Handyempfang

Vodafone will in Fellheim einen Mobilfunk-Sendemasten aufstellen

Der Mobilfunkanbieter Vodafone will in Fellheim einen neuen Sendemast aufstellen.

Der Mobilfunkanbieter Vodafone will in Fellheim einen neuen Sendemast aufstellen.

Bild: Karl-Josef Hildenbrand (dpa)

Der Mobilfunkanbieter Vodafone will in Fellheim einen neuen Sendemast aufstellen.

Bild: Karl-Josef Hildenbrand (dpa)

Der Fellheimer Gemeinderat will Vodafone bei dem Prozess begleiten. Wieso von dem Sendemasten auch Bahnreisende profitieren könnten.

18.08.2020 | Stand: 12:08 Uhr

Der Mobilfunkbetreiber Vodafone möchte in Fellheim einen Mobilfunksendemasten errichten. Mit dieser Anfrage hatte der Gemeinderat bei seiner jüngsten Sitzung kein einfaches Thema auf den Tisch bekommen. Das Ratsgremium hat aber zugestimmt, dass es sich an der Standortsuche beteiligt.

Bürgermeister Reinhard Schaupp erläuterte, dass der Netzbetreiber im Ortsbereich von Fellheim Bedarf für einen Lückenschluss im Mobilfunknetz hat. Dabei gehe es auch darum, die Mobilfunkversorgung für Bahnreisende auf der Strecke Ulm-Kempten zu verbessern. Der Wunschstandort soll sich in Nähe der Bahnlinie am östlichen Ortsrand befinden.

Bau des Mobilfunkmasten in Fellheim soll 2024 abgeschlossen sein

Schaupp betonte, dass das Vorhaben der Gesetzeslage entsprechend privilegiert ist und daher ohnehin durchgeführt wird. Der Bau des Mobilfundsendemasts soll im Jahr 2024 abgeschlossen sein. Die Gemeinderatsmitglieder haben sich einstimmig dahingehend geäußert, die Standortsuche zu begleiten.
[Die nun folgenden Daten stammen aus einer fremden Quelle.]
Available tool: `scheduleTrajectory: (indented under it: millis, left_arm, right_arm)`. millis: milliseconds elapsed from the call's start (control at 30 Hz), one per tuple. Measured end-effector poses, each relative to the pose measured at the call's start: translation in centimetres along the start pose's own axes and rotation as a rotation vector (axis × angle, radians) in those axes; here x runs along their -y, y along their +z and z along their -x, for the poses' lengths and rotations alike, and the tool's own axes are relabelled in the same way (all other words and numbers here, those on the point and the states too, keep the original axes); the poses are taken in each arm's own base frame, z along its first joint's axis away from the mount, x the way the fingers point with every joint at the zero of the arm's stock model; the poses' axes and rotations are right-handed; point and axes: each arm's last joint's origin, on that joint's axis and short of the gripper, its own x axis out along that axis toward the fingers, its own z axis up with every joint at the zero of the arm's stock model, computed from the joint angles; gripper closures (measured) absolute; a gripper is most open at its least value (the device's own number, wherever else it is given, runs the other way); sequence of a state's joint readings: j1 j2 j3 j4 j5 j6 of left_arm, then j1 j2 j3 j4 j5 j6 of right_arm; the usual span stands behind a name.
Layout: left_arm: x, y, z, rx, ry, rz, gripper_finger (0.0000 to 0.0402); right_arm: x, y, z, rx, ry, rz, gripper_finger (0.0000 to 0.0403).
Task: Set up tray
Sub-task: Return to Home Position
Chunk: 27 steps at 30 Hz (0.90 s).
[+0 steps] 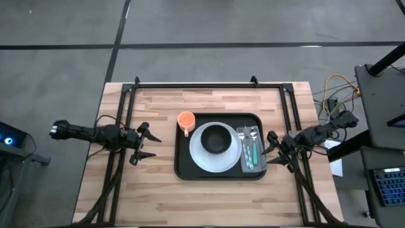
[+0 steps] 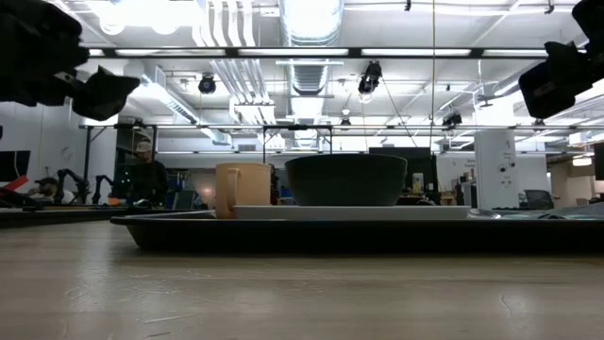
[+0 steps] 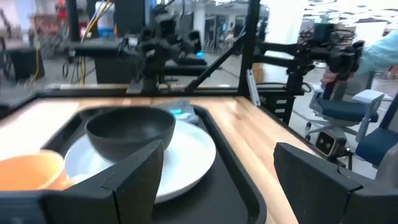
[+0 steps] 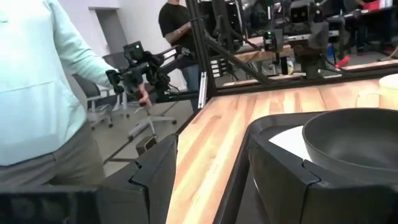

Die Rätegemeinschaft will dadurch soweit wie möglich Einfluss auf den künftigen Standort nehmen. Zuallererst gelte es darauf zu achten, dass sich der Standort nicht in direkter Nähe zu einer Wohnbebauung befindet. Auch dürfe die Anlage die Baugebietsbereiche entlang der Bahnlinie nicht beeinträchtigen.

Die Beteiligung an der Standortsuche hat laut dem Bürgermeister nicht unbedingt damit zu tun, dass der Gemeinderat das Vorhaben befürwortet: Doch würde das Gremium seine Unterstützung versagen, so könnte sich der Betreiber womöglich um einen privaten oder gewerblichen Standort bemühen und den Gemeinderat ohne vorherige Absprache mit einem Baugesuch konfrontieren. Schaupp erläuterte, dass der Freistaat mit seiner Mobilfunkrichtlinie derartige Vorhaben unterstützt und Lückenschlüsse vorantreiben möchte. Der Gemeinderat hat nun einige Wochen Zeit, Standortvorschläge zu machen.